Ürün Sorumluluğu Yönergesi, yürürlüğü süresince birtakım değişikliklere uğramış olsa da artık zamana yenik düşerek çağın gereklerini karşılamaktan uzaklaşan hükümleri nedeniyle son yıllarda tartışmaları beraberinde getirmiş ve nihayet bu yazıda ele aldığımız Teklif hazırlanarak görüşlere sunulmuştur. Teklif ile amaçlanan; işleyen bir ürün sorumluluğu rejiminin teknoloji ve iş dünyasındaki gelişmeler karşısında işlevini yitirmesini önlemek ve zarar görenin zararının tazminini kolaylaştırmaktır. Bu noktada Türk Hukukuna döndüğümüzde Yönerge’ye kıyasla çok daha genç bir düzenleme olan 7223 sayılı Kanun’da yer alan tazminat sorumluluğu hükümleri için, bu gençliğe tezat bir biçimde, eleştirilebilecek bir işlerlik durumundan dahi söz etmek zordur. Kanun ile getirilen sorumluluk rejimi, sorumluluğun kurulması ve sorumluluktan kurtuluş sebepleri bakımından öyle büyük sorunlara sahiptir ki bu durum Kanun ile mevcut Yönerge arasında bile büyük bir uçurumun oluşmasına neden olmaktadır. Teklif’in kabulü halinde ise bu uçurumun derinleşeceği aşikardır. Öte yandan bu değişiklik ihtimalinin bir fırsat yaratması da mümkündür. Şöyle ki; yapılacak önemli değişiklikler vesilesiyle kanun koyucu gerekçesinde Yönerge’ye dayandırdığını ifade ettiği ürün sorumluluğu düzenlemelerini yenilenen yönergeye uygun bir şekilde yeniden ele alırsa bu değişiklik vesilesi ile Türk Hukuku günümüzdeki durumundan çok daha işlevsel bir ürün sorumluluğu düzenlemesine kavuşabilir.
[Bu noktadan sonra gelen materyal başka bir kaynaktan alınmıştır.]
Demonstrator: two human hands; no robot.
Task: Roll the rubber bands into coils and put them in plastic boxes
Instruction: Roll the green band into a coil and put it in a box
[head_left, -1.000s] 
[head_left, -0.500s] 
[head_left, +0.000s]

Elbette Teklif de sorumluluk rejimi bakımından sorunsuz olmayıp pek çok tartışmayı içerisinde barındırabilecektir ancak günümüzün giderek daha fazla işlerlik kazanan sorumluluk sebeplerinden biri olan ürün sorumluluğu için çağın gereklerine uygun ve daha da öncelikli olarak amacına uygun şekilde işleyebilecek bir sorumluluk rejimine kavuşmak için ilk adım niteliğinde olacaktır bu. Aksi takdirde Türk Hukuk doktrini 7223 sayılı Kanun’un tazminat sorumluluğu hükümleri hakkında duyduğu derin endişelerden sıyrılamayacak ve Kanun öncesi dönemde olduğu gibi işlevsel bir ürün sorumluluğuna giden yol arayışı ne yazık ki sürecektir. Belirtmek gerekir ki Teklifte öngörülen sorumluluk sisteminin teknik açıdan işlerliği dışında ayrıca iktisadi işletmeciler açısından oldukça ağır bir sorumluluk rejimi öngörülüyor olması da ayrıca düşünülmesi gereken bir noktadır. Nitekim bu düzenlemelerin amacı ne pahasına olursa olsun zarar göreni korumaktan ziyade menfaatler dengesi uyarınca riski dağıtmak ve buna uygun bir koruma sağlamaktır.[5] 

 

Dipnotlar

 

[1] Aksi belirtilmedikçe “Yönerge” ifadesi 85/374 sayılı Ürün Sorumluluğu Yönergesi için, “Teklif” ifadesi ise 28.09.2022 tarih ve COM(2022)495 sayılı Ürün Sorumluluğu Değişiklik Teklifi için kullanılacaktır.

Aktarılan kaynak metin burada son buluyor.